Ich ziehe weiter, immer in Richtung Djeema El Fna. Schon bevor ich den Platz sehe, kann ich ihn riechen und hören. Es erklingt Flötenmusik, ich höre Trommler und Gesang. Mit Aufziehen der Nacht öffnen die Garküchen ihre Tore. Ich setze mich an den Stand von Hassan und bestelle von der Karte in arabischer Schrift. So gut wie es hier riecht, wird es auch schon schmecken. Ich bekomme kleine Würstchen und frisches Brot. Eine wohltat für den Gaumen und eine wahre Geschmacksexplosion!
Nacht
Der Mond geht über den Bergen am Horizont auf. Was für ein unglaubliches Schauspiel und was für ein gelungenes Ende für einen weiteren Tag in 1001 Nacht. Ich denke über mich und Marrakesch nach. Irgendwas hat diese Stadt an sich, die mich verzaubert. Egal wie häufig ich durch die Souks laufe, Minztee trinke, mit Händlern scherze oder Esel ausweichen muss, ich werde nicht müde davon.

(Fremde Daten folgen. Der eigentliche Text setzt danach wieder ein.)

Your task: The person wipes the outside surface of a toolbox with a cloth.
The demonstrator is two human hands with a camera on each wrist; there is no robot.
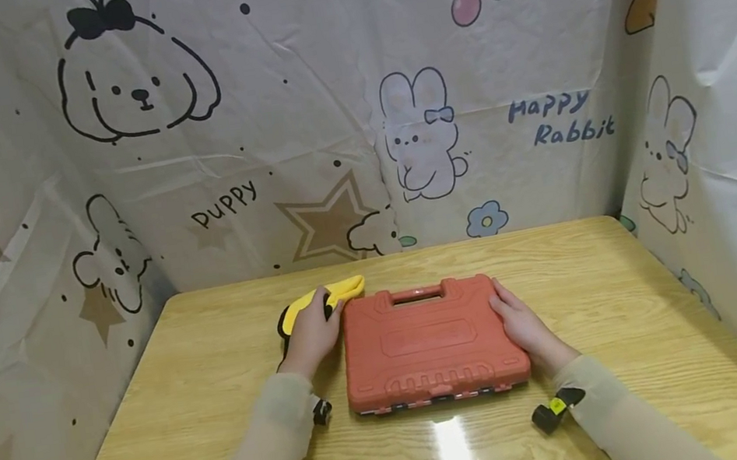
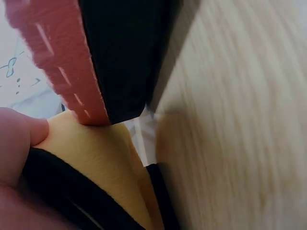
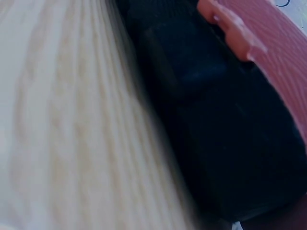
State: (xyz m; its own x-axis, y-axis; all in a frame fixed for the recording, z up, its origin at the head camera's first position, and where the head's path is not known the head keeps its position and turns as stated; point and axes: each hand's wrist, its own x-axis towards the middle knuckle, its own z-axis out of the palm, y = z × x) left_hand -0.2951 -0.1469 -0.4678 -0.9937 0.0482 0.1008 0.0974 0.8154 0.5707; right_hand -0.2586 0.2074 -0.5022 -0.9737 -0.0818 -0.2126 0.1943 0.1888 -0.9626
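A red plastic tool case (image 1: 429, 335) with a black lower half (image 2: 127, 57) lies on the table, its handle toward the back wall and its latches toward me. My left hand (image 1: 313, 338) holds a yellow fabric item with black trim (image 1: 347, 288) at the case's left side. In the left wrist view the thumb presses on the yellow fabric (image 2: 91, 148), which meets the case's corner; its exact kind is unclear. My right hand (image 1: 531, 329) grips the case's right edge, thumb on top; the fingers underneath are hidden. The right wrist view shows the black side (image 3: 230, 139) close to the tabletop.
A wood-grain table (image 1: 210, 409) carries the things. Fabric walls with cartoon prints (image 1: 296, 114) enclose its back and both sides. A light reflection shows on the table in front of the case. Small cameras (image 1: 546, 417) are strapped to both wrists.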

Mit dem Kopf voller Bilder und dem Herzen voller Wärme, gehe ich schlafen und freue mich auf die nächsten 24 Stunden in Marrakesch.
Marion von Escape from Reality hat zur Blogparade “Marrakesch – Reisetipps und Geschichten aus 1001 Nacht” aufgerufen und ich habe nur zu gerne mitgemacht! Marokko und Marrakesch im speziellen sind eben mein Lieblingsthema momentan. Marion fliegt im Januar selber nach Marrakesch und danach hat sie bestimmt viele tolle Tipps und Geschichten auf Lager. Ich freue mich schon drauf und wünsche ihr ganz viel Spaß in dieser zauberhaften Stadt!
Toller Text und vor allem tolle Fotos!
Danke dir! Hatte ja auch einen tollen Fotografen dabei :P
Mit Genuss habe ich deinen Artikel gesehen.
Bloss eins : wir sagen ” Ca va bien, et toi?”
Ich fand deinen artikel hoechst interessant zu lesen, du bist scharf auf Marrakeck, das spuert man!
Liebe Odile,
recht hast du! Der französisch Unterricht ist einfach viel zu lange her…
Wird gleich geändert :)
Danke für dein liebes Kommentar.
Liebe Grüße,
Lynn
Danke für die tollen Eindrücke :) Ein toller Bericht mit beeindruckenden Bildern, die das Marrakesch Leben gut widerspiegeln.
Danke dir! :)
Hallo Lynn,
das ist ein sehr schön geschriebener Beitrag. Mir gefällt dein Schreibstil, er hat etwas tagträumerisches an sich und passt auch bestens zu einer Person, welche sich gern treiben lässt.
Ja, Marokko steht auch bei mir schon länger auf der Liste und vor allem natürlich Marrakesch. Ich möchte dort auch die Märkte sehen, dabei die orientalischen Gerüche wahrnehmen und auch mal mit einem Verkäufer den Preis hartnäckig runterhandeln.
Weiter so!
Lieber Paul,
Vielen lieben Dank für deine schönen Worte. Marokko ist genau richtig, um mit allen Sinnen bewusst zu reisen.
Liebe Grüße,
Lynn
Ich bin begeistert! Ich könnte sofort die Koffer packen. Du hast die Stimmung toll eingefangen…
Vielen Dank! Ich wäre sofort wieder dabei.
Liebe Grüße,
Lynn
Marrakesch zählt ja zu den drei roten Städten – Bologna, Marrakesch und Toulouse. Toulouse ist die einzige, wo ich noch nicht war. Bologna zählt zu meinen 5 Lieblingsstädten. Jedenfalls eines ist klar, das Teatro du Capitole Toulouse bringt bessere Wagner-Inszenierungen als die Staatsoper Hannover.